Jimbo (Wikipedia) Wales guest-posts at Lawrence Lessig's blog

He is going down a list of "Ten things that will be free." Not should be free, but will be free. #2 is Curriculum.

Commentor Frank has a very good point - there's a financial incentive to produce non-free curricula. What's the incentive to produce free curricula? A sense of public service? A tiny bit of ego perhaps (but let's call it Mazlowvian self-actualization)?

This was echoed in a recent discussion on ITFORUM on the value that publishers add in the new world of online self-publishing. David Wiley made the point that the real value that publishers can bring is the process of editing and providing a structure for peer-review of content. (One might counter that that's the same argument made by the "MSM" against blogs, invoking the high and mighty system of "journalistic checks and balances.")

The main problem that I see is that without a well thought out compensation model, the quality of freely-produced content is going to be all over the map. As was pointed out in the comments, good writing and good illustrations matter a great deal and take time and effort. Where does this time and effort come from? Wikipedia is an interesting model of how people can and will contribute their spare time (and I've certainly done my bit), but the product that results is inconsistent.

How do you enforce a style sheet on unmanaged and unmanageable volunteers? Without a system of compensation, how do you make clear roles and expectations?
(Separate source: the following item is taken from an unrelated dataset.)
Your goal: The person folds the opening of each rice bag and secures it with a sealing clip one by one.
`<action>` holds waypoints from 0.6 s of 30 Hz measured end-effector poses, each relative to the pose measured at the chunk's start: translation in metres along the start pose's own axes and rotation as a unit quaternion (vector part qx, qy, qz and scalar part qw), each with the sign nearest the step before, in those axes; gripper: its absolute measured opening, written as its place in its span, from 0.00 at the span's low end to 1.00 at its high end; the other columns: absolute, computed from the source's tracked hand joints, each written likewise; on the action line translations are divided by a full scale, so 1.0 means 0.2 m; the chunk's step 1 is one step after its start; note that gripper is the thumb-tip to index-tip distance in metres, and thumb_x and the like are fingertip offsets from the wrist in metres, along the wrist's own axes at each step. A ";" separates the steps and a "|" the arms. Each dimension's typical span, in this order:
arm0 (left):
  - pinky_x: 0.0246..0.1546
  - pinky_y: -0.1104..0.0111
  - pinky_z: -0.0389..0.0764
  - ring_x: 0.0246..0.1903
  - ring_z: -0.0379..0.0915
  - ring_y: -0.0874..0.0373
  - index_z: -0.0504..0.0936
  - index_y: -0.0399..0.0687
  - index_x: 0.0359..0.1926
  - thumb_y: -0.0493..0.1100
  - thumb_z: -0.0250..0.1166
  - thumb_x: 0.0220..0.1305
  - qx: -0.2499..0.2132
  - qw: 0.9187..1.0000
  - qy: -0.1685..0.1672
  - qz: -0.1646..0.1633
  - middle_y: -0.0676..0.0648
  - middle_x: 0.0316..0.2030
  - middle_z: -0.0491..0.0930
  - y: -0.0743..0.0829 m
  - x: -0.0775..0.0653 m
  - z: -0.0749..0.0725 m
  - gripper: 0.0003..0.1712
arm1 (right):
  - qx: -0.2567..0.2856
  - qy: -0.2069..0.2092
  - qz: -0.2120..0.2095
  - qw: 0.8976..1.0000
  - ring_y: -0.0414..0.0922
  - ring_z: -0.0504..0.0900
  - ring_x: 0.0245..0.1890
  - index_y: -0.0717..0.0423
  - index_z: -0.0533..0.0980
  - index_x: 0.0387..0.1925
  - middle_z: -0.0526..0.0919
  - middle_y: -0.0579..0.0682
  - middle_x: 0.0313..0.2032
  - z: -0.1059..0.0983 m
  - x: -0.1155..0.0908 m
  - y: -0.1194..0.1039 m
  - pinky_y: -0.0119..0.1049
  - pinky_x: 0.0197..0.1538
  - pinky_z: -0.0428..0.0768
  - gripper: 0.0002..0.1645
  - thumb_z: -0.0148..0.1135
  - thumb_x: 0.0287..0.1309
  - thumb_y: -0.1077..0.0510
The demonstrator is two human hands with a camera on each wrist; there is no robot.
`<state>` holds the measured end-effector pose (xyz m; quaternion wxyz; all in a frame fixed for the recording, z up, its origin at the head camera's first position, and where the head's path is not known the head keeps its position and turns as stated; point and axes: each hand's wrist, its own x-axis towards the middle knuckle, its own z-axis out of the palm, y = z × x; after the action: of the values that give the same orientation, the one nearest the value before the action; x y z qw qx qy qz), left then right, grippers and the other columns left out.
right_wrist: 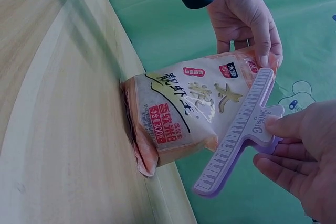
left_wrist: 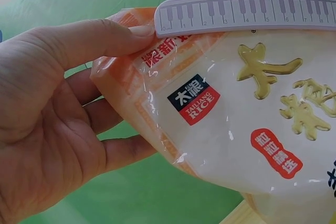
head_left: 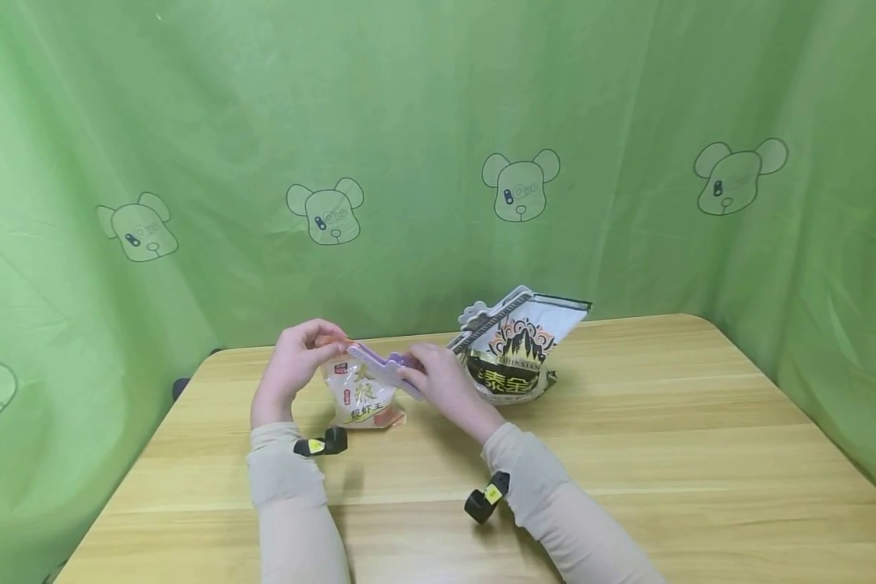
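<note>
A small bag of rice (head_left: 354, 393) with gold lettering and orange edges stands on the table. My left hand (head_left: 289, 369) pinches its upper left corner between thumb and fingers, as the left wrist view shows closely. Along the bag's top edge lies a purple sealing clip (right_wrist: 239, 135) with a piano-key ruler and the word "Music". My right hand (right_wrist: 299, 153) pinches the clip's handle between thumb and fingers. One end of the clip reaches past the bag's side in the right wrist view. Whether its far bar passes behind the bag is hidden.
Just right of my right hand, a larger black-and-white bag (head_left: 521, 357) leans on the table, a pale sealing clip (head_left: 489, 316) across its upper part. Behind the wooden table (head_left: 664, 454) hangs a green curtain (head_left: 416, 105) printed with bear heads.
</note>
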<state>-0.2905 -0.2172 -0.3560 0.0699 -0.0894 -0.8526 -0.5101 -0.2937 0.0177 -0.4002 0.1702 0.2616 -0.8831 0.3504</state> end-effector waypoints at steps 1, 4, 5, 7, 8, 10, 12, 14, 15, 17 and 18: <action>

If Expert A doesn't like the edits that Writer B makes to his ramblings, he can pack up his kit and go away, leaving an article - or a book - or an interactive multimedia program - high and dry. What then? Do we blithely assume that someone else with copious amounts of free time will just step in and pick up the pieces out of a sense of social contribution? That certainly seems to be the case.

Finally, I have to say that I find the political tone of some of the comments amusing, if not surprising. There seems to be an assumption that all forward-thinking educators drink from the same pool of social progressivism. Not so. Some of us are shockingly conservative in our worldview. :-)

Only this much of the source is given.